Nov 24 2007

Luke: Remember those of us with no zip code!

The excellent Luke Wroblewski is currently writing a book called Web Form Design Best Practices for Rosenfeld Media. I’m really looking forward to reading it, and so I was interested to see Luke’s blog post on Zip codes and locations. Having read it, I hope that Luke remembers in his book that not everyone lives in the States, and that many people have no postcode of any sort at all.

This is a bugbear of mine, because I live in Ireland, in County Dublin, just outside the only city in the state that has any sort of post code system. In urban Dublin, the city is divided up into areas labelled D1, D2, D3 and so on. All of the even numbers are on the south side, all of the odd ones on the north side. In Northern Ireland, still part of the UK, the excellent British post code system is in place, which assigns a seven-letter code to groups of no more than 25 street addresses. Everywhere else on the island, though, there is no postcode system at all. Indeed, in rural areas, addresses look positively inadequate, like this:

Mr A. Smith
Cornaglea
Virginia
County Cavan

If you look for Cornaglea on Google maps, you’ll just see a road running through a big blank area of map. It’s farmland. There may be 3 or 4 houses scattered around the area. How do you find such an address if you are driving? How do you deliver mail there if you are a delivery driver? Well, you either know your way there, or you don’t. If you don’t, you ask directions. Now, let’s get back to web forms, and eCommerce in particular.

It drives me nuts when forms require either a ZIP code or a postal code and call me out with an error message if I don’t provide one. I don’t have one to provide! Worse, some forms even try to ‘validate’ whatever I type as a workaround (usually a hyphen) and inform me that my postcode is in error because it must contain only alphanumeric characters. Says who? Don’t these people know the Internet is available all over the planet? I shop online a lot, and have for years, and I still email the owners of forms with this irritating characteristic every time I come across it. It’s so easy to fix this, especially when your form knows which country I am in.

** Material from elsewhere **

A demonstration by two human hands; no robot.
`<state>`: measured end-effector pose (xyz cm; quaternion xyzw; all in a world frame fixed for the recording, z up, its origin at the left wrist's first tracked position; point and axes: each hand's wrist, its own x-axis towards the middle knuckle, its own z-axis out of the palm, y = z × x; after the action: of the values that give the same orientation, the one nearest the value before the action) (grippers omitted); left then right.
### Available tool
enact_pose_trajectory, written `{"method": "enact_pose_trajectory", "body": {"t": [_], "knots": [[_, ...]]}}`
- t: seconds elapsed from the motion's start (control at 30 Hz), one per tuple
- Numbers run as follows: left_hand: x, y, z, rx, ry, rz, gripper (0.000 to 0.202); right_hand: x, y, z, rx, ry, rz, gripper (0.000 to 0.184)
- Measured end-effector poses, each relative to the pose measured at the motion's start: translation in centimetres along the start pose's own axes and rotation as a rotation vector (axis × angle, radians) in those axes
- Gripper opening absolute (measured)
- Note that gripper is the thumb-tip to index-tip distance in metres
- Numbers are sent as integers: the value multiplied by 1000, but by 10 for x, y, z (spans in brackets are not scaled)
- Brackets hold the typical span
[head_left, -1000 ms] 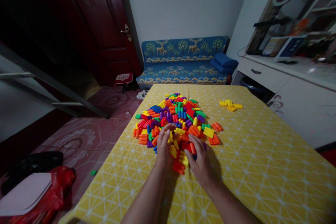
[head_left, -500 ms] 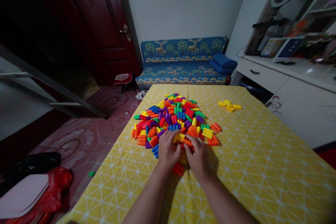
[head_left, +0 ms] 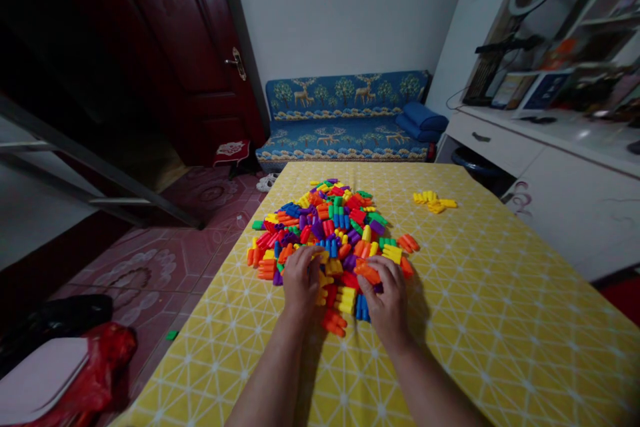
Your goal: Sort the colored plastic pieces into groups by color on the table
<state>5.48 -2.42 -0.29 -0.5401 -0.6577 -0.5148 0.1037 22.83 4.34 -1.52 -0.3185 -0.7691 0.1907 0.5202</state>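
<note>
A big heap of coloured plastic blocks (head_left: 330, 227) in red, orange, yellow, blue, green and purple lies on the yellow patterned tablecloth (head_left: 475, 320). My left hand (head_left: 301, 281) rests palm down on the near edge of the heap, fingers curled over yellow and orange blocks. My right hand (head_left: 386, 295) sits beside it, its fingers bent onto an orange block (head_left: 367, 272) at the heap's near right. Between my hands lie a yellow block (head_left: 346, 300) and a red-orange block (head_left: 334, 323). Whether either hand grips a block is hidden by the fingers.
A small group of yellow blocks (head_left: 434, 201) lies apart at the far right of the table. Beyond the table stand a blue sofa (head_left: 345, 117), a dark red door (head_left: 200, 60) and a white cabinet (head_left: 560, 167). A red bag (head_left: 95, 367) lies on the floor at left.
Both hands moved apart a little after meeting in the middle of the near edge. The blocks between them have shifted, and a yellow and a blue block now show there.
</note>
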Motion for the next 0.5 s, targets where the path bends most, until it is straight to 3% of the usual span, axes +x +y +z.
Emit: {"method": "enact_pose_trajectory", "body": {"t": [0.2, 0.37, 0.5], "knots": [[5, 11, -6, 52, 39, 68, 26, -4, 1, -10, -103, -53, 43, 17], [-2, 31, -7, -68, -167, 191, 12, -9, 4, -11, -274, -158, 62, 25], [-8, 39, 1, -74, -241, 184, 14, -10, 8, -6, -177, -125, 68, 24]]}}
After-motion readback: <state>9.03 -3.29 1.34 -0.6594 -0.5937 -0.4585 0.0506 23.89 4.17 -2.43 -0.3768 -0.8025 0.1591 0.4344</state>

All of this is to say nothing of French or Italian street addresses, where the door number may come at the end of the first address line, not the start. And let’s not even venture into Asia at all. But Luke, please tell me you have a section in your book on international addresses, calling attention to the wide world of sports outside of the USA. Please tell me it is so. Because people will read your book, they will learn, and in some small number of cases, they’ll take the trouble to do this address thing well. And who knows how far best practice may spread from there, as those who couldn’t care less simply copy forms from some other site.

2 Responses to “Luke: Remember those of us with no zip code!”

  1. Tamlynon 28 Nov 2007 at 11:22 am

    Even “the excellent British post code system” has problems. Many sites rely on a database provided by the Post Office to display a drop-down of possible addresses based on the postal code. This is fine unless the address you want is not in the database. Two out of the last four addresses I have lived at had this problem. Some sites let you over-ride the database suggested addresses but many do not, making it completely impossible to enter the correct address.

    When you design a system to be ‘intelligent’ you have to make sure that it won’t make mistakes. Otherwise it just ends up looking ’stupid’.

  2. Johnon 28 Nov 2007 at 12:12 pm

    That one gets on my nerves too Tamlyn, and is another example of unnecessarily tight validation on the part of the developer. They just don’t factor in the latency in the process of new housing developments making it into whatever database they have bought access to.

    With all of the building work in the UK and Ireland these last few years, this problem seems to be more common than it once was. For example, the Ordnance Survey here took something like 2 or 3 years to get my house onto street maps available at the local stationers. But it was on Google maps and Garmin GPS devices before then. Maybe we need to move away from the big Victorian bureaucracies currently charged with making this stuff work.